Despite Martin’s early death, his wife Addie Rosenberger lived to be nearly 100 years old, dying in December of 1982.

A website showing the final resting place of Martin and Addie is linked below.

The Rosenberger’s only son, Plenge, who bore the maiden name of his mother, apparently continued to live at the Aydelott-Rosenberger house for some time.  A Valley Station public record from 1976 lists him at 6618/6814 Bethany Lane, both known addresses of the Aydelott-Rosenberger property.  He was a member of the Free Masons and also ran for public office back in the 70’s as a Republican candidate for the Kentucky state house of representatives.  While I can find very little information about him, Plenge married a woman named Rosetta, or “Bunny”.  Plenge Rosenberger passed away in 1993 at 73 years old.

Martie Lee Rosenberger remained in the Louisville area, marrying one C.T. Korfhage and having four children with him.  They lived in nearby Shepherdsville, KY where she was reportedly involved with her church and kept the books for her family farm with C.T.  Martie Lee died in 2013 at the ripe old age of 90.

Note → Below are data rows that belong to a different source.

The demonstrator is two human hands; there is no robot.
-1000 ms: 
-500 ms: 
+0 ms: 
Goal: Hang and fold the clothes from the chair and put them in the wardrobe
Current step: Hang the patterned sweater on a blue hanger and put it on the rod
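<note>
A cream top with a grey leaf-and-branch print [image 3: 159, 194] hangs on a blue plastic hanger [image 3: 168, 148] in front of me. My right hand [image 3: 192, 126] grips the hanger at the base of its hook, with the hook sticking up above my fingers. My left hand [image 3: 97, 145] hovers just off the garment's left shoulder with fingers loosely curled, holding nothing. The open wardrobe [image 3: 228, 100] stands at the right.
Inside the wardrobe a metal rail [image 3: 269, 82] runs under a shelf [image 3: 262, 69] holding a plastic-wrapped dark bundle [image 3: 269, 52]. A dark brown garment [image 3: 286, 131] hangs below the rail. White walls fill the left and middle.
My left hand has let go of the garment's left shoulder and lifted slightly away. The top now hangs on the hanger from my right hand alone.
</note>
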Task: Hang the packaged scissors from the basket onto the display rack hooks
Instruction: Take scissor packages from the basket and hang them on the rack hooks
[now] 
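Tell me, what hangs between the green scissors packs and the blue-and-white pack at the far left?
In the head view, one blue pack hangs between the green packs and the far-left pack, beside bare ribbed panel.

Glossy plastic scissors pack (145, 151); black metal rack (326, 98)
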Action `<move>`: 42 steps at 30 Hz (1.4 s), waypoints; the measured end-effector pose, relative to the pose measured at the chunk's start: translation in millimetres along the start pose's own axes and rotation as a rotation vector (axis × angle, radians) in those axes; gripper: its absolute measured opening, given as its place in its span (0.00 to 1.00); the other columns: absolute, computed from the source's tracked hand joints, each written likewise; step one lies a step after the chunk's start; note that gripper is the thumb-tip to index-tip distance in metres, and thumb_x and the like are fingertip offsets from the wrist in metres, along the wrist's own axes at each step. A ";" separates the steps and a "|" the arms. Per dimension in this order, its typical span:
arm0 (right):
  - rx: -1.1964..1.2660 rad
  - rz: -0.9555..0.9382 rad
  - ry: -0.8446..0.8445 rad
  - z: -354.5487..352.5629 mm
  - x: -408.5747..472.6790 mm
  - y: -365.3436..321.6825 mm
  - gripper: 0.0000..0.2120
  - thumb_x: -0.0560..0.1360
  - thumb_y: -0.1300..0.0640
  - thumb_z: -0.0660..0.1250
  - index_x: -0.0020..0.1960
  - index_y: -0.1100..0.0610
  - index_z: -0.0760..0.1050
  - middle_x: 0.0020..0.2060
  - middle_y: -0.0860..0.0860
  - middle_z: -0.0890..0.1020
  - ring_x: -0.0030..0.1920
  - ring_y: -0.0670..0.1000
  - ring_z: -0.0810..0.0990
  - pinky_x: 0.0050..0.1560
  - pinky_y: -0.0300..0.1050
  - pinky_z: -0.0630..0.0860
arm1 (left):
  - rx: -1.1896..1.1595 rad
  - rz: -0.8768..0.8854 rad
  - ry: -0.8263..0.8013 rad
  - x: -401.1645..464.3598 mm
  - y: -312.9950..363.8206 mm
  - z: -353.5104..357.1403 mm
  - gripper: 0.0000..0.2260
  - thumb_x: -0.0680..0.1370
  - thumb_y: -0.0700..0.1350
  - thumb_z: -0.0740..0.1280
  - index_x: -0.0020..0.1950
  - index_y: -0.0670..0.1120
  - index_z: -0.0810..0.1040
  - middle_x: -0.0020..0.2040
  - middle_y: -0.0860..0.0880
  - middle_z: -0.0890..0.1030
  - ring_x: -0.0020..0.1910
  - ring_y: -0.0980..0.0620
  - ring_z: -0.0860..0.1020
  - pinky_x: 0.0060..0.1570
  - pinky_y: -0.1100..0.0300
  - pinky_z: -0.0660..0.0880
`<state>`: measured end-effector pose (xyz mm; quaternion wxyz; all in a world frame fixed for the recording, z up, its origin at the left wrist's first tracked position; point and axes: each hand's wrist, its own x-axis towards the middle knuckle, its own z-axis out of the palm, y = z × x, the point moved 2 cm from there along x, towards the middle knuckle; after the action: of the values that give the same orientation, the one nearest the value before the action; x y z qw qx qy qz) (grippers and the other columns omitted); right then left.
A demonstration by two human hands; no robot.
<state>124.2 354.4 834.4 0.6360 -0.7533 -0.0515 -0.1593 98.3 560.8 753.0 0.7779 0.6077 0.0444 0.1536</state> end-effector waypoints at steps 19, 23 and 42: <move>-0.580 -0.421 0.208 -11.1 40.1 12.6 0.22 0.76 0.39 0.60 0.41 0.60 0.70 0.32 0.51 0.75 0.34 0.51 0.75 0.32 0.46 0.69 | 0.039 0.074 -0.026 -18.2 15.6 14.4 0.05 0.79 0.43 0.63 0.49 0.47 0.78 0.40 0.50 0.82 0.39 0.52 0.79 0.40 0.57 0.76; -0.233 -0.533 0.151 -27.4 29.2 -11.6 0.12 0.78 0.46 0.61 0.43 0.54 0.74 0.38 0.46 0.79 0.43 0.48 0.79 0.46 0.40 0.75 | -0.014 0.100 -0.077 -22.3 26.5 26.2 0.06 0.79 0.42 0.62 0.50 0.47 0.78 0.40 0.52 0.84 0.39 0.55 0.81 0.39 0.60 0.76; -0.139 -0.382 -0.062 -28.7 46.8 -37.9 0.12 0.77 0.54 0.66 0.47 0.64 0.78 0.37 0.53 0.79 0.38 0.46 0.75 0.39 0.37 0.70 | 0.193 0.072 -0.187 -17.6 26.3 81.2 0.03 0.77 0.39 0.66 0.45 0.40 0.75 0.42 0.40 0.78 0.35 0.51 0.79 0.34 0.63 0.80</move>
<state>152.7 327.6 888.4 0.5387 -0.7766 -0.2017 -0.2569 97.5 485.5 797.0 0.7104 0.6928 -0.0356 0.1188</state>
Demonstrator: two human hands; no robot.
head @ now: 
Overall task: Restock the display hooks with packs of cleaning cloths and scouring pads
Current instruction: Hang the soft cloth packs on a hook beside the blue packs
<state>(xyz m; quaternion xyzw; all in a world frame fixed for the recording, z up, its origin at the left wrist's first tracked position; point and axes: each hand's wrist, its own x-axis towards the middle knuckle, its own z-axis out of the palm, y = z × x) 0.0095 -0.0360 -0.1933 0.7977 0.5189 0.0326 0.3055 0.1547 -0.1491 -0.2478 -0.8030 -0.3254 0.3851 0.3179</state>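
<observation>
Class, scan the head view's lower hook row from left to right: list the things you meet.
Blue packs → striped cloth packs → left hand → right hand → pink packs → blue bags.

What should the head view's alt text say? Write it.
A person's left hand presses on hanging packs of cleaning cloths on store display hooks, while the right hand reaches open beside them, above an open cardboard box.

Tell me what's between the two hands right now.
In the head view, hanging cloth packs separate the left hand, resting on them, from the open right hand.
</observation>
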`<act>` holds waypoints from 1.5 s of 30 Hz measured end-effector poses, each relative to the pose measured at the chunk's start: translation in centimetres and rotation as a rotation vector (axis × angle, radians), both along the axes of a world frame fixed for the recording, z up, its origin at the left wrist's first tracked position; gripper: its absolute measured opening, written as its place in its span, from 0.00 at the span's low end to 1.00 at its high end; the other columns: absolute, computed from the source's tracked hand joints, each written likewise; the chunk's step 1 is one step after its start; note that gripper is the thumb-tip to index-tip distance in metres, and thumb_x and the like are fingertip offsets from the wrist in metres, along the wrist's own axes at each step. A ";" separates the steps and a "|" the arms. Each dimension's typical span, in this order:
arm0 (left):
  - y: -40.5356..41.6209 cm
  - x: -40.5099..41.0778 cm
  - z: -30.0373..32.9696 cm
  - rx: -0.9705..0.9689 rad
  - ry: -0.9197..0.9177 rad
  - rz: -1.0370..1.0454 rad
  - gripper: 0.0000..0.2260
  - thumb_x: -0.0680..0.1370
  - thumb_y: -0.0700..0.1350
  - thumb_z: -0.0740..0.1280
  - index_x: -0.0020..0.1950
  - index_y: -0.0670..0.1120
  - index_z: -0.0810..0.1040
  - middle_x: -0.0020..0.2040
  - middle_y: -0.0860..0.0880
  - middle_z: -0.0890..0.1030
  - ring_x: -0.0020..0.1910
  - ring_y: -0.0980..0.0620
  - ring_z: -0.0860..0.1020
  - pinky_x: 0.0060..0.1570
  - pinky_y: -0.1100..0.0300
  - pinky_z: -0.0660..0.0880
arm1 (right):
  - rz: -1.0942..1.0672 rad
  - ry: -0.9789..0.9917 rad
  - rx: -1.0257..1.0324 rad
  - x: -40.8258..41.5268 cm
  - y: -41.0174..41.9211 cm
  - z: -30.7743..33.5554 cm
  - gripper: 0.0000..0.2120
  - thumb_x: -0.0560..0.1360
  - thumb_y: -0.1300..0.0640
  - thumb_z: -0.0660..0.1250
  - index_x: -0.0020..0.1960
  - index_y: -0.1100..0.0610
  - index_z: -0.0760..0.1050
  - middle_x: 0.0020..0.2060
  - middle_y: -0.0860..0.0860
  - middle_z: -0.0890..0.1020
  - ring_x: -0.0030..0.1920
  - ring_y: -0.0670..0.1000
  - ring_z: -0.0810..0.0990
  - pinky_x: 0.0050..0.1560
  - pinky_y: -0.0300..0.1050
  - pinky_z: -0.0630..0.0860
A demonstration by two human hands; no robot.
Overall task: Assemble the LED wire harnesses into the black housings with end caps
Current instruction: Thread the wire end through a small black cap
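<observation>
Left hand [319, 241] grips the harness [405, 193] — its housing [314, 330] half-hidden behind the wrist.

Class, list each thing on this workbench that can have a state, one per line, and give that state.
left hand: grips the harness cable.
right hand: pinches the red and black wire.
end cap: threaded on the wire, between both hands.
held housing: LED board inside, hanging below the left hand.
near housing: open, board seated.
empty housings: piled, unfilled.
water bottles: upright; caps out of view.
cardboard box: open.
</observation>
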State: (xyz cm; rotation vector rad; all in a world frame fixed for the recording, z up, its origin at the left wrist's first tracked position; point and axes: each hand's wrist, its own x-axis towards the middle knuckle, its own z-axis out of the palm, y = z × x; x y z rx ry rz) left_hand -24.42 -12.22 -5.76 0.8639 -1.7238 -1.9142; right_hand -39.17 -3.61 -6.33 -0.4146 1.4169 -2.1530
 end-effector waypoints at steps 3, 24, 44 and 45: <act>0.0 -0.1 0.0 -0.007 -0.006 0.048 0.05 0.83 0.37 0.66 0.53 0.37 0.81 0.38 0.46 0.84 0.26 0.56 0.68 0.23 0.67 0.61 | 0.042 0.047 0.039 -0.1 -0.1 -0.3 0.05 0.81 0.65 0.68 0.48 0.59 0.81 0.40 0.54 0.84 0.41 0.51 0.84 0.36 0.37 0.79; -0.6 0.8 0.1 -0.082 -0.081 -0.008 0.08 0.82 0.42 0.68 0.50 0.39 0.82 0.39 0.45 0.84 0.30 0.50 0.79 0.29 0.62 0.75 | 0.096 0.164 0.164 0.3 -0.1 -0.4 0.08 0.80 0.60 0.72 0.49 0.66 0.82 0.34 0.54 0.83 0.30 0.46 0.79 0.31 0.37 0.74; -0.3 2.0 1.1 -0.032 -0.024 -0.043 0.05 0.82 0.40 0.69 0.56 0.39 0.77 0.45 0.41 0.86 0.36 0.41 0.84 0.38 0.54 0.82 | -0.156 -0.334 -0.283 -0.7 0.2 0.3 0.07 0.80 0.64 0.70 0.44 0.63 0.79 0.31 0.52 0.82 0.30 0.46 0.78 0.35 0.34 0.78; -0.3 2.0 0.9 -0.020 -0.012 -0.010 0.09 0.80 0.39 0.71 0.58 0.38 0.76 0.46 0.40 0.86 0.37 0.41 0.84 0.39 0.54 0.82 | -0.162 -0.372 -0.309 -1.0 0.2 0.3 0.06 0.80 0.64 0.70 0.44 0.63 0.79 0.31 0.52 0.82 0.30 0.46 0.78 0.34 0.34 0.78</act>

Patti Rosenberger, the youngest daughter, attended U of L and UK.  She married Don Huebner in 1945, and the couple moved to Kansas in 1963.  They had four children together.  Patti worked in the Huebner Insurance Agency as an office manager until 1986.  She was reportedly a talented cook, a seamstress, and active in her church.

Families Intertwined

Yet again, while this isn’t necessarily relevant to the Rosenberger family that occupied the home, my research took me back in to Martin P. Rosenberger’s family history, and I found a few interesting things back there.

First is that Martin Rosenberger wasn’t the only Rosenberger to marry an Plenge.  Martin’s older sister, Lillie, reportedly married one William H. Plenge.  His younger sister, Loraine, also married a William H. Plenge (upon further research, I believe these two men are in fact cousins or uncle/nephew).  And finally, another younger sister, Minnie Mae Rosenberger, married a John Henry Plenge.  In total, four out of seven Rosenberger children married Plenges.

Double Identity

One of the more confounding mysteries I’ve ever seen hit me while researching Martin’s family history.  For this rabbit trail, I made you another family tree, this time encompassing Martin’s parentage and grandparents.

Rosenberger Tree - Copy

Jumping back to 1880, we see Martin P.’s father, Martin W., living at home with his father and brothers.

1880: Cane Run, Jefferson, KY:
Rosenberger, Phillip     60  Head of household
Rosenberger, Phillip     30  Son
Rosenberger, Codie      29  Daughter-in-law
Rosenberger, Phillip     2    Grandson
Rosenberger, Henry     22  Son
Rosenberger, Martin    17   Son

Now, Phillip (60) indicates that he was born in “Bravia”, which appears to be a misspelling of Bavaria.  Expecting I’d be able to find him in 1870, I took a look, only to be stunned by the fact that there appears to be no Phillip Rosenberger in the entire country that matches our guy!

Imagine my surprise when I look into the 1860 census to find this:

Louisville 1860, District 1
1860 Louisville Dist 1

 1860 Louisville, District 8
1860 Louisville Dist 8

If you study the records above, you’ll notice what appears to be two almost identical families living right next to each other, the exceptions being the name of the wife in the Phillip Rosenberger homes and the last name of Peter Rosenberger is changed to Rosenbaum in one census.  Otherwise, everything from the names and ages of the children to the ages of the adults are exactly the same to the occupation of the men to the countries of origin are exactly the same.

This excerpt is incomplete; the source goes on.